J’ai fleuri sur ton sable, ô lac de Galilée !
Sous les larmes d’un dieu je suis née en priant.

Sur mon front plein d’ivresse éclate un divin rire,
Un trouble rayonnant s’épanche de mes yeux ;
Ton miel, ô volupté, sur mes lèvres respire,
Et ta flamme a doré mon corps harmonieux.

La tristesse pieuse où s’écoule ma vie
Est comme une ombre douce aux cœurs déjà blessés ;
Quand vers l’Époux divin vole l’âme ravie,
J’allège pour le ciel le poids des jours passés.

Jamais le papyrus n’a noué ma tunique :
Mon sein libre jaillit, blanc trésor de Paros !
Et je chante Cypris sur le mode Ionique,
Foulant d’un pied d’ivoire hyacinthe et lotos.

Heureux qui se réchauffe à mon pieux délire,
Heureux qui s’agenouille à mon autel sacré !
Les cieux sont comme un livre où tout homme peut lire,
Pourvu qu’il ait aimé, pourvu qu’il ait pleuré.

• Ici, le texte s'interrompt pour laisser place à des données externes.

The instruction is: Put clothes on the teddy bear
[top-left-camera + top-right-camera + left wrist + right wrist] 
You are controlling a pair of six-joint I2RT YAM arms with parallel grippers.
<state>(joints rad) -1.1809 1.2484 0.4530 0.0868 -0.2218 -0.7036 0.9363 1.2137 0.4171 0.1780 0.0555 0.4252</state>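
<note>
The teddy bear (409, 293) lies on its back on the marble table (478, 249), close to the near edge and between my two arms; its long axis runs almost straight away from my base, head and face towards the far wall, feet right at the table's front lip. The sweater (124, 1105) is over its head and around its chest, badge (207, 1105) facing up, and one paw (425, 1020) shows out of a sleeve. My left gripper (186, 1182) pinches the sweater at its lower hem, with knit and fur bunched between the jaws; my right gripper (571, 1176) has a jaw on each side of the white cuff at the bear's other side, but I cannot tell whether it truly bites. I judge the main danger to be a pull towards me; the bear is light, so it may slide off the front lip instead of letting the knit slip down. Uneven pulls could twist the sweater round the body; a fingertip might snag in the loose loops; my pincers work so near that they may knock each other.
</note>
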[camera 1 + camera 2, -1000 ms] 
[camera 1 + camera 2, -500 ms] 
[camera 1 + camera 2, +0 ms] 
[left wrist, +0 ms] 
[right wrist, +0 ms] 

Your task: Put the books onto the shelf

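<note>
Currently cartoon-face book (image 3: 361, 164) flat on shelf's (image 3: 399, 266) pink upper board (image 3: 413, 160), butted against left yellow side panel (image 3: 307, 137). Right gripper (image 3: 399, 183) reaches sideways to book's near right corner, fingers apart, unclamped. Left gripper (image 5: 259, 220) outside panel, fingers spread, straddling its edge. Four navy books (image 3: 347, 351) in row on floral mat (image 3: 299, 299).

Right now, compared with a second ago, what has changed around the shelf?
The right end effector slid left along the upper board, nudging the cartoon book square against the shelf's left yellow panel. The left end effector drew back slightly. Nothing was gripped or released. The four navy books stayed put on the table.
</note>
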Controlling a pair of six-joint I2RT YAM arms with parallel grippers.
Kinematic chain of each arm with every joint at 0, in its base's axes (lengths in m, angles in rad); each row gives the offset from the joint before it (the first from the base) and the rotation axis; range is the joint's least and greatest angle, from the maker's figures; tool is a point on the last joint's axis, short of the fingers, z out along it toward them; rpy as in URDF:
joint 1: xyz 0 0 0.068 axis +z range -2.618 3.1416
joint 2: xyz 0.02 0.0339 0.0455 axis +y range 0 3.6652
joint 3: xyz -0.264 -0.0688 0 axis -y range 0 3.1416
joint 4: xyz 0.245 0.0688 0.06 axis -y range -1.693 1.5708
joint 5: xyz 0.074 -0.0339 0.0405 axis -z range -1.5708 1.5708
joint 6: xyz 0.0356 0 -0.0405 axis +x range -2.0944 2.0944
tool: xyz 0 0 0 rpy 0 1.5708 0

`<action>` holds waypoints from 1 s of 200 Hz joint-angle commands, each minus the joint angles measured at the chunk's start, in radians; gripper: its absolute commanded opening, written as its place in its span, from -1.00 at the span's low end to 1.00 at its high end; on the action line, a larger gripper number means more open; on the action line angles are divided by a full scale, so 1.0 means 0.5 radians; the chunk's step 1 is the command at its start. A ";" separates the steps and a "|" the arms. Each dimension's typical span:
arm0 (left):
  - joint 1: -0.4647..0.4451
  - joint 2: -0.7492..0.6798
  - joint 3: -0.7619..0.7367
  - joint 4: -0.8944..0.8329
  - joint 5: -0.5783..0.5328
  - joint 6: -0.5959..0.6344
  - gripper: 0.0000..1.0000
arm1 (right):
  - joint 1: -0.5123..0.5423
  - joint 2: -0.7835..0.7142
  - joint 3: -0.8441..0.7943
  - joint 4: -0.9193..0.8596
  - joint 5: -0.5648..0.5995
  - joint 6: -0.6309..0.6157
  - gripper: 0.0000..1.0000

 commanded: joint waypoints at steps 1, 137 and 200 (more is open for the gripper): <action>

Éros aux traits aigus, d’une atteinte assurée
Dès le berceau récent m’a blessée en ses jeux ;
Et depuis, le désir, cette flèche dorée,
Étincelle et frémit dans mon cœur orageux.

Les roses de Sâron, le muguet des collines
N’ont jamais de mon front couronné la pâleur ;
Mais j’ai la tige d’or et les odeurs divines
Et le mystique éclat de l’éternelle fleur.

Plus belle qu’Artémis aux forêts d’Ortygie,
Rejetant le cothurne en dansant dénoué,
Sur les monts florissants de la sainte Phrygie
J’ai bu les vins sacrés en chantant Évohé !

Un Esprit lumineux m’a saluée en reine ;
Pâle comme le lis à l’abri du soleil,
Je parfume les cœurs, et la vierge sereine
Se voile de mon ombre à l’heure du sommeil.

Dans l’Attique sacrée aux sonores rivages,
Aux bords ioniens où rit la volupté,
J’ai vu s’épanouir sur mes traces volages
Ta fleur étincelante et féconde, ô Beauté !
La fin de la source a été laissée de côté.